NodeIndex is useful in overcoming the major drawback of linked lists that it requires O(n) time to reach the location to apply the O(1) mutation. With holding the required NodeIndex, these mutations can be achieved in O(1). However, in order to use these constant time methods, the node index must be valid.

There are three possible reasons why a node index can be invalid and using it in relevant methods returns NodeIndexError:

  • a. We are using the NodeIndex on a different List.
  • b. We are using the NodeIndex while the corresponding element is removed from the List.
  • c. List executed a memory reclaim under the hood in order to improve memory utilization.

Notice that a and b are obviously mistakes, and hence, receiving an error is straightforward. Actually, we can see that using a NodeIndex on a List is much safer than using a usize on a Vec, as we are not protected against these mistakes in standard vector.

However, c is completely related with underlying memory management of the List. There are two available policies, which are set as the generic argument of both Singly and Doubly:

  • MemoryReclaimOnThreshold<D>
  • MemoryReclaimNever

Default Policy: MemoryReclaimOnThreshold<2>

Adding elements to the List leads the underlying storage to grow, as expected. On the other hand, removing elements from the list leaves holes in the corresponding positions. In other words, the values are taken out but the memory location where the value is taken out is not immediately used for new elements.

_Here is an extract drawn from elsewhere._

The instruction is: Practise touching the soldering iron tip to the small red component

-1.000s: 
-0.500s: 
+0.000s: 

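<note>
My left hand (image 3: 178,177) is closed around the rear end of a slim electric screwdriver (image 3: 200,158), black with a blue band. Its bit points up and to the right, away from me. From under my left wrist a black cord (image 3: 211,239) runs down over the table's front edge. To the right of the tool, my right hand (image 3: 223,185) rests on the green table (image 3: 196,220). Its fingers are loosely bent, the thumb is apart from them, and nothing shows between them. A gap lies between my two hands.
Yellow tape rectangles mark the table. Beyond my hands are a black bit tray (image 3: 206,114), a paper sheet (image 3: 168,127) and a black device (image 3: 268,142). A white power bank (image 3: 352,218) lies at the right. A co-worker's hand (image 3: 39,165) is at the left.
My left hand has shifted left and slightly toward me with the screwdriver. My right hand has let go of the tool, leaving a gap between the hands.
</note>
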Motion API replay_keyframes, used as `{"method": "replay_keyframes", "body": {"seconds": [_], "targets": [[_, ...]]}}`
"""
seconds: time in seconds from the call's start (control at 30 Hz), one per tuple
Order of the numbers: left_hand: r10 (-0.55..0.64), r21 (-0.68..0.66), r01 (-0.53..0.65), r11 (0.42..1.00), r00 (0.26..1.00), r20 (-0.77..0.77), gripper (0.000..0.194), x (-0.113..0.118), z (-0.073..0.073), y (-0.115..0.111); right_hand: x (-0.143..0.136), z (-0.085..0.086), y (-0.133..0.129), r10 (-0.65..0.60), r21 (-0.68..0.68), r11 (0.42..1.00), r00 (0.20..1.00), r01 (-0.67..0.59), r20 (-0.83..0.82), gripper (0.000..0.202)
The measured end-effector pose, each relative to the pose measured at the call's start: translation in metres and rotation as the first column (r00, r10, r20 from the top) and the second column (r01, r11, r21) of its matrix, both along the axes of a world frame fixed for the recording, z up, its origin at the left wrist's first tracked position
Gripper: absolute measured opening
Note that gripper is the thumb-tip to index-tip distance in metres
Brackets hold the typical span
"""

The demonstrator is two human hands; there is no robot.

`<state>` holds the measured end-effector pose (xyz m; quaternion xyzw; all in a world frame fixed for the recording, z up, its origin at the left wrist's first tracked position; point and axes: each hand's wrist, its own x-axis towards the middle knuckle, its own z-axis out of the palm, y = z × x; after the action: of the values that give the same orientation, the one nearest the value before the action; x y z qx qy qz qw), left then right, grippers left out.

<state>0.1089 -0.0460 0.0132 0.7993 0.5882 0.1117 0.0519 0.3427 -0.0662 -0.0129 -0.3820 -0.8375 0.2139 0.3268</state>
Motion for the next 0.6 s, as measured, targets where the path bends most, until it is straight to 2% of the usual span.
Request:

The MemoryReclaimOnThreshold<D> policy automatically reclaims these holes whenever the utilization falls below a threshold. The threshold is a function of the constant generic parameter D. Specifically, memory of closed nodes will be reclaimed whenever the ratio of closed nodes to all nodes exceeds one over 2^D.

  • when D = 0: memory will be reclaimed when utilization is below 0.00% (equivalent to never).
  • when D = 1: memory will be reclaimed when utilization is below 50.00%.
  • when D = 2: memory will be reclaimed when utilization is below 75.00%.
  • when D = 3: memory will be reclaimed when utilization is below 87.50%.
  • ...

Underlying PinnedVec does not reallocate on memory reclaim operations. Instead, it efficiently moves around the elements within already claimed memory to fill the gaps and repairs the links among the nodes. However, since the positions of the elements will be moved, already obtained NodeIndexes might potentially be pointing to wrong positions.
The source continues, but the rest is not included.